◆ **What you have to do**
Every entry should be reproduced word for word.

◆ **Material provided**

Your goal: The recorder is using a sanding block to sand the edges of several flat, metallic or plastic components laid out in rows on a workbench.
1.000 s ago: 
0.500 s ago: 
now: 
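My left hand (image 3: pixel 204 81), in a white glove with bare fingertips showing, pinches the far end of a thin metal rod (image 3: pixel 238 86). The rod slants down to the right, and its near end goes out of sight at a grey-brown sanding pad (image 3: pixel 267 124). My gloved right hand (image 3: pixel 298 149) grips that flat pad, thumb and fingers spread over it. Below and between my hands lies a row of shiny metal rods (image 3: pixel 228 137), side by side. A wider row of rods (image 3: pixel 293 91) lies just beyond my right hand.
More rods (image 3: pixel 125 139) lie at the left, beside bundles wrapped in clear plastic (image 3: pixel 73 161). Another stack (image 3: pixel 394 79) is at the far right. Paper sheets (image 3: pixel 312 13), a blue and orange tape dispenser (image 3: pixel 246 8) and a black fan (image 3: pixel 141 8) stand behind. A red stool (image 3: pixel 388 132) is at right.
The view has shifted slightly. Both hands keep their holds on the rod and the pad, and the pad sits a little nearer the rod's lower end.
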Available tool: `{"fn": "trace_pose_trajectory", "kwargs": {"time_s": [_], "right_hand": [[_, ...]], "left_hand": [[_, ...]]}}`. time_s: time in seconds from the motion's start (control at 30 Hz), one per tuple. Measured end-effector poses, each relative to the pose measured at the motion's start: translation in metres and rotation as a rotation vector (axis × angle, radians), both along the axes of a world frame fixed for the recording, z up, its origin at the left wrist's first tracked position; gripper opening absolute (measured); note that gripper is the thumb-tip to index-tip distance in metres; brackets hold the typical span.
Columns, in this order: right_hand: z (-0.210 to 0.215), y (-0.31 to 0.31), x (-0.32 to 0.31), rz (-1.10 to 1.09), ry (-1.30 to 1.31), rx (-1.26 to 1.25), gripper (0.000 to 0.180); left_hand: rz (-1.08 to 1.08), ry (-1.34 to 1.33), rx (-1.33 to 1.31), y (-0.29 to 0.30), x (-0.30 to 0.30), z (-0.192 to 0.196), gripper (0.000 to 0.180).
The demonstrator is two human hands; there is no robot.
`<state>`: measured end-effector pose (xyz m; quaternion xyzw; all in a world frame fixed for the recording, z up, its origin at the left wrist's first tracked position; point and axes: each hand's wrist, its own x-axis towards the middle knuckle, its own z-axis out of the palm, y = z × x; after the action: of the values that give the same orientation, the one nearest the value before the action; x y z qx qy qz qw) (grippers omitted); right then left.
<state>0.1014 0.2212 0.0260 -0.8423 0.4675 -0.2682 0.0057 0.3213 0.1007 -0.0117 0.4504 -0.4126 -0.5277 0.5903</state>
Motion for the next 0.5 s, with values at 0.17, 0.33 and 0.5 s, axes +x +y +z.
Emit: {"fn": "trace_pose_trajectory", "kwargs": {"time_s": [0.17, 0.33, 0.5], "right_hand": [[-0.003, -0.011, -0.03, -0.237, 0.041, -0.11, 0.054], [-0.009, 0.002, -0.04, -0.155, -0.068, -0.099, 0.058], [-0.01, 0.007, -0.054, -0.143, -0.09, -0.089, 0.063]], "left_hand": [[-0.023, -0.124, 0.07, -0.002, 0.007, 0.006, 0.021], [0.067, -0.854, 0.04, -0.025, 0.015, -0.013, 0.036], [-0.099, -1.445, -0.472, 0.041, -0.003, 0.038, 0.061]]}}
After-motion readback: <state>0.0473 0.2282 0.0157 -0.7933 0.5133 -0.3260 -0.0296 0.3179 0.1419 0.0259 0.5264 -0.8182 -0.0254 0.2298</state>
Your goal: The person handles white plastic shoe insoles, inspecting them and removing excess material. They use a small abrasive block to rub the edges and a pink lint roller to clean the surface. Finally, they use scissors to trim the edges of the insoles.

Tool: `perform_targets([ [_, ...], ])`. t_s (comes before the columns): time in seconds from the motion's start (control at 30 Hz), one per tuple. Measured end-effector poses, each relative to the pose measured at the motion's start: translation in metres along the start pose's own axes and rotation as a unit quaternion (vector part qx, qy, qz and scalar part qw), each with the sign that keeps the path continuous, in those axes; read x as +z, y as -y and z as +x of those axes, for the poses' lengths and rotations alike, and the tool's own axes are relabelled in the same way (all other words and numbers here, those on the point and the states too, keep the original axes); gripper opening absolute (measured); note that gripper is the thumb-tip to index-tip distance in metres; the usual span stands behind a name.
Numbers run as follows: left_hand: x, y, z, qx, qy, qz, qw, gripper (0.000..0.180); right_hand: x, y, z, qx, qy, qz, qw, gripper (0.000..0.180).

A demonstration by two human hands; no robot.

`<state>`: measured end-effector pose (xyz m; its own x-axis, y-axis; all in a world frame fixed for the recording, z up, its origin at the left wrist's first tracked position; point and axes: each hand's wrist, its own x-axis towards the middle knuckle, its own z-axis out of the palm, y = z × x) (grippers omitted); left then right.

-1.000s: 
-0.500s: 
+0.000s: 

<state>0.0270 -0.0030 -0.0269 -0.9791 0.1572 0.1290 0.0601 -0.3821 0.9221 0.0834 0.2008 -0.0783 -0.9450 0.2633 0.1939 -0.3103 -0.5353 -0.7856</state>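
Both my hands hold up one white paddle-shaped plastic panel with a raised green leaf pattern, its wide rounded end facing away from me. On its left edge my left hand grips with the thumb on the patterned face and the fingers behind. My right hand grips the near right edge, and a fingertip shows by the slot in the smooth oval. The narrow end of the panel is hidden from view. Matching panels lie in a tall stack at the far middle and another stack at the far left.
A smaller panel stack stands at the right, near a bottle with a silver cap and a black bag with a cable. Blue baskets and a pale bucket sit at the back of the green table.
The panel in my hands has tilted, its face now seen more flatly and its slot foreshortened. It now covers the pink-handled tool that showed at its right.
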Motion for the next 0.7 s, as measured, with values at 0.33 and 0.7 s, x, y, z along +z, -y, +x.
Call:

◆ **Result below**
Your goal: The recorder is using a sanding block to sand the edges of several flat, metallic or plastic components laid out in rows on a workbench.
1.000 s ago: 
0.500 s ago: 
now: 
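My left hand (image 3: pixel 204 81), in a white glove with bare fingertips showing, pinches the far end of a thin metal rod (image 3: pixel 238 86). The rod slants down to the right, and its near end goes out of sight at a grey-brown sanding pad (image 3: pixel 267 124). My gloved right hand (image 3: pixel 298 149) grips that flat pad, thumb and fingers spread over it. Below and between my hands lies a row of shiny metal rods (image 3: pixel 228 137), side by side. A wider row of rods (image 3: pixel 293 91) lies just beyond my right hand.
More rods (image 3: pixel 125 139) lie at the left, beside bundles wrapped in clear plastic (image 3: pixel 73 161). Another stack (image 3: pixel 394 79) is at the far right. Paper sheets (image 3: pixel 312 13), a blue and orange tape dispenser (image 3: pixel 246 8) and a black fan (image 3: pixel 141 8) stand behind. A red stool (image 3: pixel 388 132) is at right.
The view has shifted slightly. Both hands keep their holds on the rod and the pad, and the pad sits a little nearer the rod's lower end.
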Available tool: `{"fn": "trace_pose_trajectory", "kwargs": {"time_s": [_], "right_hand": [[_, ...]], "left_hand": [[_, ...]]}}`. time_s: time in seconds from the motion's start (control at 30 Hz), one per tuple. Measured end-effector poses, each relative to the pose measured at the motion's start: translation in metres and rotation as a rotation vector (axis × angle, radians), both along the axes of a world frame fixed for the recording, z up, its origin at the left wrist's first tracked position; gripper opening absolute (measured); note that gripper is the thumb-tip to index-tip distance in metres; brackets hold the typical span.
Columns, in this order: right_hand: z (-0.210 to 0.215), y (-0.31 to 0.31), x (-0.32 to 0.31), rz (-1.10 to 1.09), ry (-1.30 to 1.31), rx (-1.26 to 1.25), gripper (0.000 to 0.180); left_hand: rz (-1.08 to 1.08), ry (-1.34 to 1.33), rx (-1.33 to 1.31), y (-0.29 to 0.30), x (-0.30 to 0.30), z (-0.192 to 0.196), gripper (0.000 to 0.180).
The demonstrator is two human hands; there is no robot.
`<state>`: measured end-effector pose (xyz m; quaternion xyzw; all in a world frame fixed for the recording, z up, its origin at the left wrist's first tracked position; point and axes: each hand's wrist, its own x-axis towards the middle knuckle, its own z-axis out of the palm, y = z × x; after the action: of the values that give the same orientation, the one nearest the value before the action; x y z qx qy qz qw) (grippers omitted); right then left.
<state>0.1014 0.2212 0.0260 -0.8423 0.4675 -0.2682 0.0057 0.3213 0.1007 -0.0117 0.4504 -0.4126 -0.5277 0.5903</state>
Motion for the next 0.5 s, with values at 0.17, 0.33 and 0.5 s, axes +x +y +z.
Emit: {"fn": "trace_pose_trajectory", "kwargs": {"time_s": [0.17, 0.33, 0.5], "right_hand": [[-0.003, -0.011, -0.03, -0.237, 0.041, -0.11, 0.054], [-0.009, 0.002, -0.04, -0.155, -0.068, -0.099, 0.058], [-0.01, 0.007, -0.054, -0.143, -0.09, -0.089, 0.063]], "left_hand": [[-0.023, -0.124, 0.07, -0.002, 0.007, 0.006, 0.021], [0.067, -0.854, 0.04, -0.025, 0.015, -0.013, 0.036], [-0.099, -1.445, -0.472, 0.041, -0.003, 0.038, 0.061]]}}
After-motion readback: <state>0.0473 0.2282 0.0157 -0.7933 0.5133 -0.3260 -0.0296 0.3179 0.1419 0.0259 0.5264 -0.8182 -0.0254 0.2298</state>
Your goal: The person handles white plastic shoe insoles, inspecting them and removing excess material. They use a small abrasive block to rub the edges and a pink lint roller to clean the surface. Finally, they use scissors to trim the edges of the insoles.

Tool: `perform_targets([ [_, ...], ])`. t_s (comes before the columns): time in seconds from the motion's start (control at 30 Hz), one per tuple. Measured end-effector poses, each relative to the pose measured at the motion's start: translation in metres along the start pose's own axes and rotation as a unit quaternion (vector part qx, qy, qz and scalar part qw), each with the sign that keeps the path continuous, in those axes; read x as +z, y as -y and z as +x of those axes, for the poses' lengths and rotations alike, and the tool's own axes are relabelled in the same way (all other words and numbers here, those on the point and the states too, keep the original axes); gripper opening absolute (measured); note that gripper is the thumb-tip to index-tip distance in metres; the usual span stands behind a name.
Numbers run as follows: left_hand: x, y, z, qx, qy, qz, qw, gripper (0.000..0.180); right_hand: x, y, z, qx, qy, qz, qw, gripper (0.000..0.180).

A demonstration by two human hands; no robot.

`<state>`: measured end-effector pose (xyz m; its own x-axis, y-axis; all in a world frame fixed for the recording, z up, its origin at the left wrist's first tracked position; point and axes: each hand's wrist, its own x-axis towards the middle knuckle, its own z-axis out of the palm, y = z × x) (grippers omitted); left then right.

-1.000s: 
-0.500s: 
+0.000s: 

<state>0.0270 -0.0030 -0.0269 -0.9791 0.1572 0.1290 0.0601 -0.3821 0.9221 0.0834 0.2008 -0.0783 -0.9450 0.2633 0.1939 -0.3103 -0.5353 -0.7856</state>
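Both my hands hold up one white paddle-shaped plastic panel with a raised green leaf pattern, its wide rounded end facing away from me. On its left edge my left hand grips with the thumb on the patterned face and the fingers behind. My right hand grips the near right edge, and a fingertip shows by the slot in the smooth oval. The narrow end of the panel is hidden from view. Matching panels lie in a tall stack at the far middle and another stack at the far left.
A smaller panel stack stands at the right, near a bottle with a silver cap and a black bag with a cable. Blue baskets and a pale bucket sit at the back of the green table.
The panel in my hands has tilted, its face now seen more flatly and its slot foreshortened. It now covers the pink-handled tool that showed at its right.
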Motion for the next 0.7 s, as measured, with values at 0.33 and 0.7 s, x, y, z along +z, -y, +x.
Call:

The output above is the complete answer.